*YOUR TASK:*
The answer should consist of all the entries, repeated word for word.
*****
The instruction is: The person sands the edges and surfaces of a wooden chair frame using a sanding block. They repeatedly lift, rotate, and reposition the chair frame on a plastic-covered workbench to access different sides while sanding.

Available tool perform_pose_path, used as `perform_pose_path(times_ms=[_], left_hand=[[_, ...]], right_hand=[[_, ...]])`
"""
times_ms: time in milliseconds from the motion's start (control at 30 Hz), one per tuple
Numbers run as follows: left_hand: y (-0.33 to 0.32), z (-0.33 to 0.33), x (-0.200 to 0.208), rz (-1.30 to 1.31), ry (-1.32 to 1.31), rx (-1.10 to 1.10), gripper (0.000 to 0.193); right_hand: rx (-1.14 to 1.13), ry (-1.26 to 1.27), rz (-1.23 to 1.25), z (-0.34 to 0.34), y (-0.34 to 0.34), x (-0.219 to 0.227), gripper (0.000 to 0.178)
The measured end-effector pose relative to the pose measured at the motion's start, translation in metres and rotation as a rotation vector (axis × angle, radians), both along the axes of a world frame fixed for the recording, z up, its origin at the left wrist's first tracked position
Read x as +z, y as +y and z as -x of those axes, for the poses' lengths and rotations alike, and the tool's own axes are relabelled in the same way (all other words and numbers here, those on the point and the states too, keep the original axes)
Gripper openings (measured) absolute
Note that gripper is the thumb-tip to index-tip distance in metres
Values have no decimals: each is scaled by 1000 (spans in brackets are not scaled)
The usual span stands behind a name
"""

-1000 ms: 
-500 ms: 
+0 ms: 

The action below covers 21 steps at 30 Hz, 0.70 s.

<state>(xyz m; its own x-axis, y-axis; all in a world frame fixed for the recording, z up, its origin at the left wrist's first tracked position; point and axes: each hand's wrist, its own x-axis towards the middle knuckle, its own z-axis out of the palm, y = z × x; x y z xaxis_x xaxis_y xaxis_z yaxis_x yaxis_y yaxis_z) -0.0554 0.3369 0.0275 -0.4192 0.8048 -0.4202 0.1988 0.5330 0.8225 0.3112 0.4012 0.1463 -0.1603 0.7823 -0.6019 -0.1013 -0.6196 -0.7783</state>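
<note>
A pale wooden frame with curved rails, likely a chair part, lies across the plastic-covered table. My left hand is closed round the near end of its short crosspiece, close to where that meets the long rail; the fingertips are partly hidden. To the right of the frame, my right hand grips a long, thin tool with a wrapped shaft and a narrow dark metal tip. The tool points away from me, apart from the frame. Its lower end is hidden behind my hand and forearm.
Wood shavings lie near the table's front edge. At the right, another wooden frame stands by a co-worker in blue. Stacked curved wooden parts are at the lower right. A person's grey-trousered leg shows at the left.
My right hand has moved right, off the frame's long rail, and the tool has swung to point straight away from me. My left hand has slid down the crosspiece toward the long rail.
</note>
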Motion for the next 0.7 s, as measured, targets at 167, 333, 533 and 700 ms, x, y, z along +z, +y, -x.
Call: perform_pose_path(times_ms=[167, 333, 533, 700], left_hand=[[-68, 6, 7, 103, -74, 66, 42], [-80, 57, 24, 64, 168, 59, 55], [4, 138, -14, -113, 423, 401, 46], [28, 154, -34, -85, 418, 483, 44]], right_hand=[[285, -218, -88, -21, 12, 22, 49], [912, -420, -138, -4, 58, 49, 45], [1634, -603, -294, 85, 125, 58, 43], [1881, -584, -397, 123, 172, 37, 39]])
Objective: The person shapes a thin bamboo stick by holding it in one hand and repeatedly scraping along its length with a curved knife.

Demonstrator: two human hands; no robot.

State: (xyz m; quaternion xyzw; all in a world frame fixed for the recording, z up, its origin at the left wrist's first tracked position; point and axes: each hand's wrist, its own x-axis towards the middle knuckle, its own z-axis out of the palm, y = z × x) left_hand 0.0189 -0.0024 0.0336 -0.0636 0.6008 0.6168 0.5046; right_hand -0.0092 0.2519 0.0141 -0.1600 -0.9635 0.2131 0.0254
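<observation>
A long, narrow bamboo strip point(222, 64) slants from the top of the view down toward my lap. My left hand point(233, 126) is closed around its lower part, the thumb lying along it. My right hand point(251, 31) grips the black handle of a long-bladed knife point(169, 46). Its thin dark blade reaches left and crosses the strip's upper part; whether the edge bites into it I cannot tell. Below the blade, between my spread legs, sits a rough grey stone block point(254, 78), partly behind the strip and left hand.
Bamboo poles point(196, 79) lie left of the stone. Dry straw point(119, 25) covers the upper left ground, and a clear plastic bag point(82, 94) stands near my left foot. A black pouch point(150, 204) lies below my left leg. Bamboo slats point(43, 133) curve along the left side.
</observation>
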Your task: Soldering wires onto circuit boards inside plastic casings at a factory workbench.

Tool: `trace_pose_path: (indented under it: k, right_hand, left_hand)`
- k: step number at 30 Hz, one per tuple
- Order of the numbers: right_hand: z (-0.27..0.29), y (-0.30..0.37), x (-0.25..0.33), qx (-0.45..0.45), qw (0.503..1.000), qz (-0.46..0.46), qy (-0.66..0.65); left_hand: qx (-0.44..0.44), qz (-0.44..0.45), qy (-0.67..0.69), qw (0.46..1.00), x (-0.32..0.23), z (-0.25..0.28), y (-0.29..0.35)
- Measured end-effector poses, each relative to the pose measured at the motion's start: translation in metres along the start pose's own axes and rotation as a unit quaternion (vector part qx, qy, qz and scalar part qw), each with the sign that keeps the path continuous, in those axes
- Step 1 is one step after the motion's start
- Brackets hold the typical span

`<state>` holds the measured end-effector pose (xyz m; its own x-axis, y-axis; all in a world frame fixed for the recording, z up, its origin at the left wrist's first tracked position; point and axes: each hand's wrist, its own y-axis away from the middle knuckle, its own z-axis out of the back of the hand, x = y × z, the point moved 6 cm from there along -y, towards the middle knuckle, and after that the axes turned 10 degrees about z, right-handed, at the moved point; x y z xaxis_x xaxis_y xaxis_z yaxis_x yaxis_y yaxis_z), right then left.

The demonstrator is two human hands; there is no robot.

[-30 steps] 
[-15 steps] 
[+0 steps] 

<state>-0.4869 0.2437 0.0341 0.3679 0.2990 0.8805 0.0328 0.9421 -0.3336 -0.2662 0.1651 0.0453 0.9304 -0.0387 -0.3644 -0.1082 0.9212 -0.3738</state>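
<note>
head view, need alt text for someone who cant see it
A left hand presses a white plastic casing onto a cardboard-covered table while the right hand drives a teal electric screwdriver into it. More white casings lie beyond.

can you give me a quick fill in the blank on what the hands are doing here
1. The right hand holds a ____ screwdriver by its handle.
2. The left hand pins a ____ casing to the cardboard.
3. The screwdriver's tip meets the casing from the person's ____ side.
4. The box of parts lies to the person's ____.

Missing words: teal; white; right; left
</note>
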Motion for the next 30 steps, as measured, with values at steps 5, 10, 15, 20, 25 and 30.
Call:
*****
*RESULT FOR THIS TASK:*
The instruction is: The person sands the edges and surfaces of a wooden chair frame using a sanding block. They repeatedly lift, rotate, and reposition the chair frame on a plastic-covered workbench to access different sides while sanding.

Available tool perform_pose_path, used as `perform_pose_path(times_ms=[_], left_hand=[[_, ...]], right_hand=[[_, ...]])`
"""
times_ms: time in milliseconds from the motion's start (control at 30 Hz), one per tuple
Numbers run as follows: left_hand: y (-0.33 to 0.32), z (-0.33 to 0.33), x (-0.200 to 0.208), rz (-1.30 to 1.31), ry (-1.32 to 1.31), rx (-1.10 to 1.10), gripper (0.000 to 0.193); right_hand: rx (-1.14 to 1.13), ry (-1.26 to 1.27), rz (-1.23 to 1.25), z (-0.34 to 0.34), y (-0.34 to 0.34), x (-0.219 to 0.227), gripper (0.000 to 0.178)
The measured end-effector pose relative to the pose measured at the motion's start, translation in metres and rotation as a rotation vector (axis × angle, radians), both along the axes of a world frame fixed for the recording, z up, its origin at the left wrist's first tracked position
Read x as +z, y as +y and z as -x of those axes, for the poses' lengths and rotations alike, and the tool's own axes are relabelled in the same way (all other words and numbers here, those on the point and the states too, keep the original axes)
Gripper openings (measured) absolute
Note that gripper is the thumb-tip to index-tip distance in metres
Values have no decimals: each is scaled by 1000 (spans in brackets are not scaled)
The usual span stands behind a name
"""

-1000 ms: 
-500 ms: 
+0 ms: 

The action below covers 21 steps at 30 Hz, 0.70 s.

<state>(xyz m; its own x-axis, y-axis; all in a world frame fixed for the recording, z up, its origin at the left wrist's first tracked position; point and axes: each hand's wrist, its own x-axis towards the middle knuckle, its own z-axis out of the palm, y = z × x; x y z xaxis_x xaxis_y xaxis_z yaxis_x yaxis_y yaxis_z) -0.0554 0.3369 0.0275 -0.4192 0.8048 -0.4202 0.1988 0.5330 0.8225 0.3112 0.4012 0.1463 -0.1603 0.7823 -0.6019 -0.1013 -0.6196 -0.7783</state>
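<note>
A pale wooden frame with curved rails, likely a chair part, lies across the plastic-covered table. My left hand is closed round the near end of its short crosspiece, close to where that meets the long rail; the fingertips are partly hidden. To the right of the frame, my right hand grips a long, thin tool with a wrapped shaft and a narrow dark metal tip. The tool points away from me, apart from the frame. Its lower end is hidden behind my hand and forearm.
Wood shavings lie near the table's front edge. At the right, another wooden frame stands by a co-worker in blue. Stacked curved wooden parts are at the lower right. A person's grey-trousered leg shows at the left.
My right hand has moved right, off the frame's long rail, and the tool has swung to point straight away from me. My left hand has slid down the crosspiece toward the long rail.
</note>
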Motion for the next 0.7 s, as measured, targets at 167, 333, 533 and 700 ms, x, y, z along +z, +y, -x.
Call: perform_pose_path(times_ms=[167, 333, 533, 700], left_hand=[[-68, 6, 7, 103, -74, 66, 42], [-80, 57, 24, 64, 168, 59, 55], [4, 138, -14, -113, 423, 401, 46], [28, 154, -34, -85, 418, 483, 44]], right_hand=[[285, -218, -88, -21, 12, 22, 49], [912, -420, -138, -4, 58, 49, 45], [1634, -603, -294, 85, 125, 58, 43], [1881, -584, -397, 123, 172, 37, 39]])
Objective: The person shapes a thin bamboo stick by holding it in one hand and repeatedly scraping along its length with a curved knife.

Demonstrator: two human hands; no robot.

State: (xyz m; quaternion xyzw; all in a world frame fixed for the recording, z up, its origin at the left wrist's first tracked position; point and axes: each hand's wrist, its own x-axis towards the middle knuckle, its own z-axis out of the palm, y = z × x) left_hand 0.0189 -0.0024 0.0336 -0.0636 0.6008 0.6168 0.5046; right_hand -0.0092 0.2519 0.0141 -0.1600 -0.9635 0.2131 0.0254
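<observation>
A long, narrow bamboo strip point(222, 64) slants from the top of the view down toward my lap. My left hand point(233, 126) is closed around its lower part, the thumb lying along it. My right hand point(251, 31) grips the black handle of a long-bladed knife point(169, 46). Its thin dark blade reaches left and crosses the strip's upper part; whether the edge bites into it I cannot tell. Below the blade, between my spread legs, sits a rough grey stone block point(254, 78), partly behind the strip and left hand.
Bamboo poles point(196, 79) lie left of the stone. Dry straw point(119, 25) covers the upper left ground, and a clear plastic bag point(82, 94) stands near my left foot. A black pouch point(150, 204) lies below my left leg. Bamboo slats point(43, 133) curve along the left side.
</observation>
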Your task: Soldering wires onto circuit boards inside plastic casings at a factory workbench.

Tool: `trace_pose_path: (indented under it: k, right_hand, left_hand)`
- k: step number at 30 Hz, one per tuple
- Order of the numbers: right_hand: z (-0.27..0.29), y (-0.30..0.37), x (-0.25..0.33), qx (-0.45..0.45), qw (0.503..1.000), qz (-0.46..0.46), qy (-0.66..0.65); left_hand: qx (-0.44..0.44), qz (-0.44..0.45), qy (-0.67..0.69), qw (0.46..1.00), x (-0.32..0.23), z (-0.25..0.28), y (-0.29..0.35)
- Measured end-effector poses, each relative to the pose measured at the motion's start: translation in metres along the start pose's own axes and rotation as a unit quaternion (vector part qx, qy, qz and scalar part qw), each with the sign that keeps the path continuous, in those axes
- Step 1 is one step after the motion's start
- Brackets hold the typical span

`<state>` holds the measured end-effector pose (xyz m; its own x-axis, y-axis; all in a world frame fixed for the recording, z up, its origin at the left wrist's first tracked position; point and axes: each hand's wrist, its own y-axis away from the middle knuckle, its own z-axis out of the back of the hand, x = y × z, the point moved 6 cm from there along -y, towards the middle knuckle, and after that the axes turned 10 degrees about z, right-handed, at the moved point; x y z xaxis_x xaxis_y xaxis_z yaxis_x yaxis_y yaxis_z), right then left.

The demonstrator is two human hands; there is no robot.

[-30 steps] 
[-15 steps] 
[+0 steps] 

<state>-0.4869 0.2437 0.0341 0.3679 0.2990 0.8805 0.0328 0.9421 -0.3336 -0.2662 0.1651 0.0453 0.9304 -0.0387 -0.3644 -0.1082 0.9212 -0.3738</state>
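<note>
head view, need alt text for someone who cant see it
A left hand presses a white plastic casing onto a cardboard-covered table while the right hand drives a teal electric screwdriver into it. More white casings lie beyond.

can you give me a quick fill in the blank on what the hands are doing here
1. The right hand holds a ____ screwdriver by its handle.
2. The left hand pins a ____ casing to the cardboard.
3. The screwdriver's tip meets the casing from the person's ____ side.
4. The box of parts lies to the person's ____.

Missing words: teal; white; right; left
</note>
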Motion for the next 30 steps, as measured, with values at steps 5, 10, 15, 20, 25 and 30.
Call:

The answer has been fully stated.